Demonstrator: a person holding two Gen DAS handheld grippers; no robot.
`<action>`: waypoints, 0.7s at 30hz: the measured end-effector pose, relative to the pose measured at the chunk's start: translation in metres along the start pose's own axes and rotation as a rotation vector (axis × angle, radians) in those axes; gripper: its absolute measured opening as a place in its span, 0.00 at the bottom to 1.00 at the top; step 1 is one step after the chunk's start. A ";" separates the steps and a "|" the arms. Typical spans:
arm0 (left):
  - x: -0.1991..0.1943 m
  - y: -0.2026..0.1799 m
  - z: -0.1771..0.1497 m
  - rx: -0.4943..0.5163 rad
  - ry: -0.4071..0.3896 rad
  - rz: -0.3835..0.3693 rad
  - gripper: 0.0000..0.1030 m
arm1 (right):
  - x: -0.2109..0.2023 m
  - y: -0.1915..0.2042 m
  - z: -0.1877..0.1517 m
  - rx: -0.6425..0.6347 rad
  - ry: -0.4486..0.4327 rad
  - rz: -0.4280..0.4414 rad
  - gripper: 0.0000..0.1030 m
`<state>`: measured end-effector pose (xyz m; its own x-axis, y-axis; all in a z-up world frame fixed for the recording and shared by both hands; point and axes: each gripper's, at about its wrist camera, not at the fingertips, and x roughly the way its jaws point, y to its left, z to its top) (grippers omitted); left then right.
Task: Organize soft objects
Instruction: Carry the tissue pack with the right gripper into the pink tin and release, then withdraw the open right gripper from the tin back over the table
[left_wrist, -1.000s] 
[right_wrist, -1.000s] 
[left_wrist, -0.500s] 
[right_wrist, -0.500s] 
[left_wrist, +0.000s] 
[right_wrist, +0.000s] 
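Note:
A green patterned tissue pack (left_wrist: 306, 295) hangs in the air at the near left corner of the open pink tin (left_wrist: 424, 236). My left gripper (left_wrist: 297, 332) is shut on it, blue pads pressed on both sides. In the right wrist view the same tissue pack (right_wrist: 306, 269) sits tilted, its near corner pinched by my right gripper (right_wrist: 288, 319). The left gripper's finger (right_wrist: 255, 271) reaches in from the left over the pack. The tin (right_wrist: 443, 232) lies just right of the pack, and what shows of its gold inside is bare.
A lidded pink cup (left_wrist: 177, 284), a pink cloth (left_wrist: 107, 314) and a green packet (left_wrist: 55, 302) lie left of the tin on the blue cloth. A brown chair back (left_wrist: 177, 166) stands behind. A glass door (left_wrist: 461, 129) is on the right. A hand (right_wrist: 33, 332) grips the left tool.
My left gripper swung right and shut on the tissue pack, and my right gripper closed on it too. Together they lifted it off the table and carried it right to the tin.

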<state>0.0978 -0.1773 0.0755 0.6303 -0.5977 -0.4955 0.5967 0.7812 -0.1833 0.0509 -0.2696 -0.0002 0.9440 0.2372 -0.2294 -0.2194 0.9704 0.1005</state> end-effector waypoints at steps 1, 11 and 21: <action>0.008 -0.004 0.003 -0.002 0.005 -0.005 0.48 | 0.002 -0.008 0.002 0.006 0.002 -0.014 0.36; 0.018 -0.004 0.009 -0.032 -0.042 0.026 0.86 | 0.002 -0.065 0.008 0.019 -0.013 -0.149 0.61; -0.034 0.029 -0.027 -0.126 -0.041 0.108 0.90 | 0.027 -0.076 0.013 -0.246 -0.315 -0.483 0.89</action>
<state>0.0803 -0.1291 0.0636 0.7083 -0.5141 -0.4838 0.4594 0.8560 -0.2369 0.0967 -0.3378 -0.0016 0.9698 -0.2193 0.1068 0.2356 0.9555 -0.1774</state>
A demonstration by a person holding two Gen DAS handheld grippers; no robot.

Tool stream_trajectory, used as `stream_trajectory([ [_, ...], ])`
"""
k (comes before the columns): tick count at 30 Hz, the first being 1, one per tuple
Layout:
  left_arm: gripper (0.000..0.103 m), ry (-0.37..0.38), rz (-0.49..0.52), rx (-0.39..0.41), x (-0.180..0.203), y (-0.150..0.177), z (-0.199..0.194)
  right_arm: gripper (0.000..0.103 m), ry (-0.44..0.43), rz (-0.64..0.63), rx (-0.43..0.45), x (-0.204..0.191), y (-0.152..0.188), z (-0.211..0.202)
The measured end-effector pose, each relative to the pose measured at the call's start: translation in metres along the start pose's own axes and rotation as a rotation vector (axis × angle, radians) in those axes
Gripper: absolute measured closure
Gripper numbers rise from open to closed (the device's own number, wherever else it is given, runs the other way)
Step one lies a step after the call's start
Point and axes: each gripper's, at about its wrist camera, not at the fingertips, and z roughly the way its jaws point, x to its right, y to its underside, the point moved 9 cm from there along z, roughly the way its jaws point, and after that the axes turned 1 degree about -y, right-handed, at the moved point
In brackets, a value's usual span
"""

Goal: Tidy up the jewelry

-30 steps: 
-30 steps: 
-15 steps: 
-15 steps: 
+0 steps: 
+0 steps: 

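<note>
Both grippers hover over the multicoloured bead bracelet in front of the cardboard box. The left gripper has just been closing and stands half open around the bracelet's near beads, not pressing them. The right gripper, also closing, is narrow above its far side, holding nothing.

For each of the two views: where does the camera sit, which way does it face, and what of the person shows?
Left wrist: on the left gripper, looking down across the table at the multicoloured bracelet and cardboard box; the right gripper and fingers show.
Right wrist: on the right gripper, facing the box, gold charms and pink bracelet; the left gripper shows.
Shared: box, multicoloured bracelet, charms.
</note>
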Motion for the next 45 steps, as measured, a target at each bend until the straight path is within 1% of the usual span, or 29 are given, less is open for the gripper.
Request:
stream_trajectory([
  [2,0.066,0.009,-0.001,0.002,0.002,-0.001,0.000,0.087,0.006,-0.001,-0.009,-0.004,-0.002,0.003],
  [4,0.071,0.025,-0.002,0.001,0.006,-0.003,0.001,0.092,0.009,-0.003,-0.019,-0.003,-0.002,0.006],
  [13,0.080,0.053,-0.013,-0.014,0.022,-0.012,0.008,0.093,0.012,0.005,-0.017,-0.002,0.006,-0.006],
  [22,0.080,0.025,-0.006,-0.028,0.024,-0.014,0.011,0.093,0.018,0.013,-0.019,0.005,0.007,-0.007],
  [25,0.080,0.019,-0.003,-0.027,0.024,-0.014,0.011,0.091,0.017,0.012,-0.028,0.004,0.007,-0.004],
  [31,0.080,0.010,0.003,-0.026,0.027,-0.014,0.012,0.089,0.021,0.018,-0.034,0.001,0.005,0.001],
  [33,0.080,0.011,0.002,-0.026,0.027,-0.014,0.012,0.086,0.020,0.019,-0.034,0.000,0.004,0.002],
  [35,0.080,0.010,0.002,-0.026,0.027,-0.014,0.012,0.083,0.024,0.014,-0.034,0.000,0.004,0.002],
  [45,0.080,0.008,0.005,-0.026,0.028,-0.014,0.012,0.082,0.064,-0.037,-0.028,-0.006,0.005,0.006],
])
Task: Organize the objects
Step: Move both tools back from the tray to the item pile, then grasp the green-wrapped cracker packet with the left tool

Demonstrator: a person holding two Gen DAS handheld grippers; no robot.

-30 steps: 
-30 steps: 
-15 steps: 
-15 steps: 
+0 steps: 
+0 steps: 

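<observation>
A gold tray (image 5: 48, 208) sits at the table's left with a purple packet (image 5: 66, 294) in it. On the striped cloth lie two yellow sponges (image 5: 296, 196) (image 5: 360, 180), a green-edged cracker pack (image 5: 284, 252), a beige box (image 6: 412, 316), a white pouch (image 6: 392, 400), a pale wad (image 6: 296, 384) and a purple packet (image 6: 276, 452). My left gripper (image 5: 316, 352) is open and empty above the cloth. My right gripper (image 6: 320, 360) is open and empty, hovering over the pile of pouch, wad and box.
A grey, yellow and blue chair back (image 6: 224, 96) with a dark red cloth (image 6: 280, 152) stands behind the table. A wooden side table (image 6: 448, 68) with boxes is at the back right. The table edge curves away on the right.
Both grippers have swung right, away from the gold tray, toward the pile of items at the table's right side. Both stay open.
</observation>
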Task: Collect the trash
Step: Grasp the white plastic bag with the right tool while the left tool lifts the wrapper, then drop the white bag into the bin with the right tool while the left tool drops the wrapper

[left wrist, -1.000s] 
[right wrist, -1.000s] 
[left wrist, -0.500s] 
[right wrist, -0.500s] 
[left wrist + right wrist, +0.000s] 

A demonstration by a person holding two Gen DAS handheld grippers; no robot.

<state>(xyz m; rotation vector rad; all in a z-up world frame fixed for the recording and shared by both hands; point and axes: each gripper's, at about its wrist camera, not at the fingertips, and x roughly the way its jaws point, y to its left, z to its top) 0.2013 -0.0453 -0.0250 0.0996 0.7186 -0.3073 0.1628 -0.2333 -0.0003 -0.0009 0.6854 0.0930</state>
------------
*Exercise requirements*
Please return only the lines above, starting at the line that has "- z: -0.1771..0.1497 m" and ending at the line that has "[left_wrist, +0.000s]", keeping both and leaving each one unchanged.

*Result for this task*
  - z: -0.1771..0.1497 m
  - rx: -0.4943..0.5163 rad
  - ry: -0.4071..0.3896 rad
  - rz: -0.3835..0.3693 rad
  - gripper: 0.0000..0.1030 m
arm1 (right):
  - x: -0.2109..0.2023 m
  - y: -0.1915..0.2042 m
  - z: -0.1877..0.1517 m
  - rx: -0.6425..0.6347 rad
  - ry: -0.4486..0.4327 rad
  - rz: -0.4280..0.4414 rad
  - gripper: 0.0000..0.1030 m
`<state>`: measured end-effector pose (xyz m; its own x-axis, y-axis; all in a z-up world frame fixed for the recording and shared by both hands; point and axes: each gripper's, at about its wrist camera, not at the fingertips, and x roughly the way its jaws point, y to its left, z to its top) (grippers omitted); left then right.
Task: Organize soft objects
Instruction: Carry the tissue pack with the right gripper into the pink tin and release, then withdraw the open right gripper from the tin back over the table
[left_wrist, -1.000s] 
[right_wrist, -1.000s] 
[left_wrist, -0.500s] 
[right_wrist, -0.500s] 
[left_wrist, +0.000s] 

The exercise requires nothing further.